Capital investment in the fourth quarter of 2012 is expected to be $6 million. Approximately $3 million will be on drilling in southeast Saskatchewan where we plan to drill five (1.0 net) horizontal oil wells, of which two (0.5 net) will be in the Bakken. The balance of the capital ($3 million) is primarily associated with installing equipment and facilities for the 14 (5.9 net) wells drilled in the third quarter.
Our production mix for the first nine months of 2012 was approximately 36% natural gas and 64% liquids (24% heavy oil, 35% light and medium oil, and 5% NGL). Over the past two years, the composition of our oil production has become lighter, largely as a result of our exposure to the Bakken and Cardium light oil plays.
Oil and NGL production was 32% higher than the third quarter last year and 22% higher for the year to date, largely due to drilling and completion activity in southeast Saskatchewan. Natural gas production was up 2% in the third quarter and up 9% for the year to date. The increase related primarily to the royalty acquisition completed in January 2012.
Royalty interests comprised 68% (2011 - 72%) of total volumes produced in the third quarter 2012, and 72% (2011 - 75%) for the year to date.
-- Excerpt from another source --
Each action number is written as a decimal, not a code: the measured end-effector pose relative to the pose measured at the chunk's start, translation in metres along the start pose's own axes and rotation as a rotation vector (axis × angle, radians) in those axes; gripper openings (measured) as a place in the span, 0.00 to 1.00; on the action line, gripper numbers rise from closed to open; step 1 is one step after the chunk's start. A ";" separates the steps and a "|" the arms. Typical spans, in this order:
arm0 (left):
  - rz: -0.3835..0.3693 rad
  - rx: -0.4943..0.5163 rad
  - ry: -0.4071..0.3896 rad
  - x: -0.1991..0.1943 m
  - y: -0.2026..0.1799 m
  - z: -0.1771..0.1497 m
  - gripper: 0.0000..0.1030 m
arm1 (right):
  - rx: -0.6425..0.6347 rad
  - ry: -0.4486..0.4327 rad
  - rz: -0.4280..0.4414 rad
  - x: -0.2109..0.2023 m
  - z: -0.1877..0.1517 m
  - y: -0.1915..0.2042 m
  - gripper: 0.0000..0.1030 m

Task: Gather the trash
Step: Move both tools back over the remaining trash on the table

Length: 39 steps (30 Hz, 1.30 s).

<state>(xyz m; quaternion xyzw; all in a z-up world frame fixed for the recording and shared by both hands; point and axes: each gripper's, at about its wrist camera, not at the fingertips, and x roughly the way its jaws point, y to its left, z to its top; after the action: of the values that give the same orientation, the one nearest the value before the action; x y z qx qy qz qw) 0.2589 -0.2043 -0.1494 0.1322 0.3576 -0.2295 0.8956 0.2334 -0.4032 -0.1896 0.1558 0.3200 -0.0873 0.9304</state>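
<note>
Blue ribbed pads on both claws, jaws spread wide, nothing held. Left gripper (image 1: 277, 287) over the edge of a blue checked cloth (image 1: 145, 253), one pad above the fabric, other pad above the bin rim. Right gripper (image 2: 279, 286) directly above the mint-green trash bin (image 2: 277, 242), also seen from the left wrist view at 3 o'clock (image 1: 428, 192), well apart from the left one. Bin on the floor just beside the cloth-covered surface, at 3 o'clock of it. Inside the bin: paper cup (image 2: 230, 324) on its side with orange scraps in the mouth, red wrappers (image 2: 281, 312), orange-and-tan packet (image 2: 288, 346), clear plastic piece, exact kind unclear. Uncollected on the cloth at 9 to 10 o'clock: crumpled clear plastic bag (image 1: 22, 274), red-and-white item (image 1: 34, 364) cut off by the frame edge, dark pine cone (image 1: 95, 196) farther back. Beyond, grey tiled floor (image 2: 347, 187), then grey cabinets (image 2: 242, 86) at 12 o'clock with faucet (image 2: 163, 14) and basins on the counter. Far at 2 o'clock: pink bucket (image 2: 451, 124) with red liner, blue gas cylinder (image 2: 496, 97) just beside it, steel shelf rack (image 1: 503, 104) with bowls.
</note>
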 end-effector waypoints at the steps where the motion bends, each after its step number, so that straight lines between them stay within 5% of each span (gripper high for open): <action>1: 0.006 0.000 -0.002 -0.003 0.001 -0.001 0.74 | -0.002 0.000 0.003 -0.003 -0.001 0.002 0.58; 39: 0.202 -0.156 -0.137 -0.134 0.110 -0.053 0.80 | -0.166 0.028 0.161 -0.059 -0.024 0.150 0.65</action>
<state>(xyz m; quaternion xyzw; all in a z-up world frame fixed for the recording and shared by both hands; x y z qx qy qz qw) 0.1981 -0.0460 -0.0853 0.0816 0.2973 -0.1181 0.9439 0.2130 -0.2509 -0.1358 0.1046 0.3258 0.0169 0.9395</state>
Royalty production rose 13%, mainly due to successful royalty drilling in southeast Saskatchewan and east central Alberta, as well as the addition of over 500 boe per day stemming from various royalty interests acquired since September 2011. We have no operational control over our royalty lands and, as we hold small royalty interests in over 26,000 wells, obtaining timely production data from the well operators is extremely difficult. Thus, we use government reporting databases and past production receipts to estimate revenue accruals. Due to the large number of wells in which we have royalty interests, the nature of royalty interests, the lag in receiving production receipts from the operators, and our audit program, our reported royalty volumes usually include adjustments (both positive and negative) for prior periods.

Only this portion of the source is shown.